File Type Statistics Using C

CCBeginner
Practice Now

Introduction

This chapter is based on the file and directory interfaces of Linux. This project revolves around the nature of the file system, using the lstat function and directory operations to implement a program for recursively counting file types. It provides a convenient way to gain a deep understanding of the composition of file types in the Linux file system. Additionally, the file type counting program developed in this project can be used in practical learning and work environments.

👀 Preview

$ ./file_type .
regular files = 2, 66.67 %
directories = 1, 33.33 %
block special = 0, 0.00 %
char special = 0, 0.00 %
FIFOs = 0, 0.00 %
symbolic links = 0, 0.00 %
sockets = 0, 0.00 %

ðŸŽŊ Tasks

In this project, you will learn:

  • How to implement a program in C that recursively counts file types in a directory using Linux file and directory interfaces.

🏆 Achievements

After completing this project, you will be able to:

  • Use the lstat function to obtain file information in Linux.
  • Perform directory operations such as opening directories and reading directory entries.
  • Create a program that recursively counts different file types, including regular files, directories, block special files, character special files, named pipes, symbolic links, and sockets.
  • Calculate and display the percentage of each file type within a directory.

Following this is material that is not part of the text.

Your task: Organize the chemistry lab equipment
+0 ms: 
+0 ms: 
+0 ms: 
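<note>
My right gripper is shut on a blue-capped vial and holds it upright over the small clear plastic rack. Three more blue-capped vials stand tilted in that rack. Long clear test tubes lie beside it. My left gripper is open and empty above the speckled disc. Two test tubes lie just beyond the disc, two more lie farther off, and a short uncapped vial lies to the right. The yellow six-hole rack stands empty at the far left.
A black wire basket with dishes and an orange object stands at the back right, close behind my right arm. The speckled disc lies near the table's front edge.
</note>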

Basic Knowledge and Creating Project Files

Next, we will introduce the steps from conception to implementation, mainly applying the following C language knowledge points:

  • stat structure and lstat function, opendir, readdir functions, dirent structure, recursion, function calls, etc.

In the whole program, we construct functions such as main, myftw, dopath, myfunc, and path_alloc.

  • The myfunc function mainly traverses and counts the file types that meet the criteria.
  • The dopath function mainly recursively obtains paths and determines whether they are directories or files.
  • The myftw function starts from obtaining the starting address and size of memory space for storing the complete path from path_alloc.
  • The path_alloc function mainly allocates memory space for the path (complete path).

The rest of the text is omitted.